前夫要納妾,改嫁王爺教渣男做人

第229章 真心曾相付

顧瀟麵上表情一僵,呆呆坐在那裏如一尊石像。

待反應過來,他便睜著猩紅的眼睛,沉聲道:“想殺人滅口,沒這麽容易!我就是死,也要拉著李遇下地獄!”

怒氣裹挾著仇恨,像火焰燒得他聲音微顫,祖母說的沒錯,她說當初南境的事就是李遇在背後使壞,細說起來,樂寶的死也是因為李遇。

現在他才知道那個端王表麵上與人為善,其實吃人不吐骨頭!

“將軍何不再想想?”謝連洲遺憾地搖著頭,“嚴大人他是被綁著動也動不了,在下才幫了他一把,將軍既然自己還能動,就不要在下動手了吧?”

“嗬,”顧瀟站起來,昂著頭道,“你有能耐就進來殺了我!否則等我回上京,便將李遇通敵賣國的事告到聖上跟前……”

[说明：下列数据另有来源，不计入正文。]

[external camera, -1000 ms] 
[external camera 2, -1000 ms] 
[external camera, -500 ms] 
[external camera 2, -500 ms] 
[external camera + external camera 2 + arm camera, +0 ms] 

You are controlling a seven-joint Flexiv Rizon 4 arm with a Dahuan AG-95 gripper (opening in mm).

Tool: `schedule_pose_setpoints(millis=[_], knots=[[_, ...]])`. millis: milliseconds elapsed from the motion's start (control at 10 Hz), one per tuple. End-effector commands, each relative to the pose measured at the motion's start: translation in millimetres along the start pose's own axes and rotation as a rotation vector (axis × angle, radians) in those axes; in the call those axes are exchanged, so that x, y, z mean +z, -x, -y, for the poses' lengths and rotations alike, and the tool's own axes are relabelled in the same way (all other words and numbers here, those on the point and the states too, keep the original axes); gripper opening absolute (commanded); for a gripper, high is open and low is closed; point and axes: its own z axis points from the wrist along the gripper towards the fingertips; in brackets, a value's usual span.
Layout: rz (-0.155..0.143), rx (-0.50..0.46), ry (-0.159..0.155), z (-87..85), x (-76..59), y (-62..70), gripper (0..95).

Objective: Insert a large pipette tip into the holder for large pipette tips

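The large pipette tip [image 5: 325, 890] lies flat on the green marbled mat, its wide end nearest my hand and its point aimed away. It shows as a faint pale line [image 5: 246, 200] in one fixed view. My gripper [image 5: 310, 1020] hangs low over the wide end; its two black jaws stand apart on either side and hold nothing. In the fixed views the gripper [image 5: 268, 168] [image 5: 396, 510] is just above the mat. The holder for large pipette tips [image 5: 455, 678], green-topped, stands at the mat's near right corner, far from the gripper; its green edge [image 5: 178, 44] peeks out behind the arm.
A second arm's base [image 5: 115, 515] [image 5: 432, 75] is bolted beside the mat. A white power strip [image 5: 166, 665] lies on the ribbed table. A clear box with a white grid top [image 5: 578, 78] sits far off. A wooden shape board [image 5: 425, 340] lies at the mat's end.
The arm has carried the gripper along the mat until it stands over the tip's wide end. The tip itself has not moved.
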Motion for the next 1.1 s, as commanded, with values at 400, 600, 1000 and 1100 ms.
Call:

“將軍!”謝連洲皺了皺眉,“您可還記得上京城裏的薛氏?在下聽說,她可是快要臨盆了,隻是胎相不太穩,若是一個不小心,指不定一屍兩命。”

顧瀟怔怔地後退一步差點摔倒。

可笑,李遇想拿薛芙的命威脅他,怎麽可能?他才不在乎那女人的死活!

他剛想開口說讓李遇死了心,就覺嘴唇顫抖,竟然說不出一句完整的話。

謝連洲輕歎一聲道:“顧將軍,你想一想,就算你費盡心思回到上京城去告禦狀,你不也還是個通敵賣國的罪人?到時候,太子妃知道你如此糊塗,不知會有多失望。”

“阿凝?”顧瀟皺了皺眉,“叫李遇別碰她!”

“將軍別誤會,太子妃安好著呢,”謝連洲左右看看,又接著說道,“在下隻是想說,將軍這一輩子既然已經錯了,倒不如……留個清白名聲,你說是不是?那水囊裏裝的是上好的威州米酒,在下尋了好幾家店鋪才尋到的,裏邊的藥也是上好的,下午嚴大人去的時候,沒一點痛。”

謝連州的長相並不凶悍,他身量不高,麵白斯文,說話語氣也不重,像是跟你商量做生意似的,處處照顧你的情緒,可仔細聽他說出來的話卻句句無情至極。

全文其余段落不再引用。